Dance music festival held in Jakarta, Indonesia

Djakarta Warehouse Project (often abbreviated as DWP) is a dance music festival held in Jakarta, Indonesia. It is currently the biggest electronic music festival in the country and also considered as one of the largest annual electronic dance music festivals in South East Asia, featuring dance music artists from around the world.

==History==
The festival originated from a nightclub event in 2008 called Blowfish Warehouse Project at Jakarta's renowned night club Blowfish. Featuring 3 arenas within the club's vicinity, the festival's first edition boasted more than 5,000 audience. The second edition of the festival was planned to be held on 24 April 2010. However, a fight broke out three weeks before the planned date of the festival, damaging parts of the venue. Organisers moved the festival to Pantai Carnaval in Ancol and rebranded the festival with a new name, Djakarta Warehouse Project.

The most recent widely reported total attendance figure for Djakarta Warehouse Project dates back to 2016, when the festival attracted approximately 90,000 visitors. More recent coverage from 2024 noted that around 10,000 foreign attendees from 52 countries were present at the event, though no recent updated total attendance statistics have been officially published.

==Incident==
===2010 Blowfish Incident===
In early April 2010, a violent altercation occurred at Blowfish nightclub, the original venue of the festival’s predecessor, Blowfish Warehouse Project. According to reports, a confrontation between two groups escalated into a large-scale brawl inside the club, resulting in significant property damage and forcing the venue to temporarily cease operations.

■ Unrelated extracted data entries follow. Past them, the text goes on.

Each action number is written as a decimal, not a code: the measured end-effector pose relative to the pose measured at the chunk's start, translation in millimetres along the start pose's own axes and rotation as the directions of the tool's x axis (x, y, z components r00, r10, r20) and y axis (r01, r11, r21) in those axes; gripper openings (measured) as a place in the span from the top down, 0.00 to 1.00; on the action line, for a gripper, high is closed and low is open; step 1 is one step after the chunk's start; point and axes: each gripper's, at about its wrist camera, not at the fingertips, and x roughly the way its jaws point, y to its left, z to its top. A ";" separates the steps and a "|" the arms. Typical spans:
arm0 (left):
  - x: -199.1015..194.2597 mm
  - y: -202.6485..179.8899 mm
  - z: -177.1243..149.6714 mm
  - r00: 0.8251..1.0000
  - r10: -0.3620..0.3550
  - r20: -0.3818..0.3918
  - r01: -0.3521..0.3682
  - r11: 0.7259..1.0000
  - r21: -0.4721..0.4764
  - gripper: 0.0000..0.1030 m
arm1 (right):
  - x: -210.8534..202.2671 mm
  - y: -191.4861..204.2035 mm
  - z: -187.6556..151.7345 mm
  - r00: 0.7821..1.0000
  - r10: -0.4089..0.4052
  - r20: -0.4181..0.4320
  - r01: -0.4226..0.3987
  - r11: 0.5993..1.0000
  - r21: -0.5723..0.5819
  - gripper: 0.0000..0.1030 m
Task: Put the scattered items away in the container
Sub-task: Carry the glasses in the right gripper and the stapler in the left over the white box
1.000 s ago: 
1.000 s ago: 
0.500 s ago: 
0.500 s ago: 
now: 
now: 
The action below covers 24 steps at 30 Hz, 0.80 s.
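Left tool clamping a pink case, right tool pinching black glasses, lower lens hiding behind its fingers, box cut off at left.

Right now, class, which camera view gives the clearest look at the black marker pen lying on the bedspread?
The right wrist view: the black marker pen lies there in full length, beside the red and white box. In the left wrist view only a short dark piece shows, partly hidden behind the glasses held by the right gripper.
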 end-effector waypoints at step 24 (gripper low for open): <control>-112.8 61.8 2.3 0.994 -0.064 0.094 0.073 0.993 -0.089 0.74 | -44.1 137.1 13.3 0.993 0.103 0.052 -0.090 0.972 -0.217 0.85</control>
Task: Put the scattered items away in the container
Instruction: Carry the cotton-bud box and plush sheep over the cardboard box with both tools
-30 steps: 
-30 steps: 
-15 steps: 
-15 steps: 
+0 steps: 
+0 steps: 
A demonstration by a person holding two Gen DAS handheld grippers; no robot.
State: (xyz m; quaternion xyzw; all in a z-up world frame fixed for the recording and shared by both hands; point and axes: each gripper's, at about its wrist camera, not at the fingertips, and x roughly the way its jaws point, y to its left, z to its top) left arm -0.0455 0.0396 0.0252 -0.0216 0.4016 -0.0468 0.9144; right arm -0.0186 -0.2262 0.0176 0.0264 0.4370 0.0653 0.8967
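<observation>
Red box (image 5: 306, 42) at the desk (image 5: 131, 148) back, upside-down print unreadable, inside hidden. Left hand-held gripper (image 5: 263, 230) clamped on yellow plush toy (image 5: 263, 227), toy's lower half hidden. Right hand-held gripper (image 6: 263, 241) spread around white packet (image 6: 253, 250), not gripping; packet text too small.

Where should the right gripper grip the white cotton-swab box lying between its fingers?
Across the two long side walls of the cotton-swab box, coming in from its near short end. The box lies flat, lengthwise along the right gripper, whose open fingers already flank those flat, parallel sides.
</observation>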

The incident occurred only weeks before the scheduled second edition of the Blowfish Warehouse Project, which had been planned for 24 April 2010. Due to the damage and safety concerns arising from the clash, organisers were unable to proceed with the event at the original location. As a result, the festival was relocated to Pantai Carnaval in Ancol.

The move also marked a major turning point for the event. In conjunction with the venue change, organisers rebranded the festival as the Djakarta Warehouse Project (DWP), setting the foundation for its transformation into one of Southeast Asia’s largest electronic dance music festivals in the following years.

=== 2017 Security Deployment ===
For DWP 2017, a combined force of 600 police and military personnel guarded the event. The large deployment was partly due to anticipated oppositional protests from certain community elements.

=== 2019 Moral / Religious Controversy ===
In 2019, the Islamic organization FPI claimed that illicit items (alcohol and condoms) were found at the festival. The Jakarta provincial government announced it would evaluate the future licensing of DWP in response.

=== 2024 Police Extortion Scandal ===
During the 2024 edition of Djakarta Warehouse Project (13–15 December at JIExpo Kemayoran), 18 police officers from various units (Polda Metro Jaya, Polres Metro Jakarta Pusat, Polsek Kemayoran) were detained by the Internal Affairs Division (Propam) of the Indonesian National Police. They were accused of extorting primarily foreign concertgoers.

According to testimonies, undercover officers coerced attendees to take urine tests, then demanded bribes even when the results were negative. Evidence seized from the officers included approximately Rp 2.5 billion in cash. Following internal disciplinary hearings, at least two officers were dishonourably discharged. Moreover, broader investigations led to the reassignment or mutation of a total of 34 officers under Polda Metro Jaya for alleged involvement. Some legal observers and members of the National Police Commission (Kompolnas) argued that the case could involve criminal charges rather than being treated solely as an internal disciplinary matter. Polri later announced that the money confiscated would be returned to the victims.

In response, Ismaya Live (the festival organizer) publicly apologized and stated it would strengthen its cooperation with authorities and safety protocols for future editions.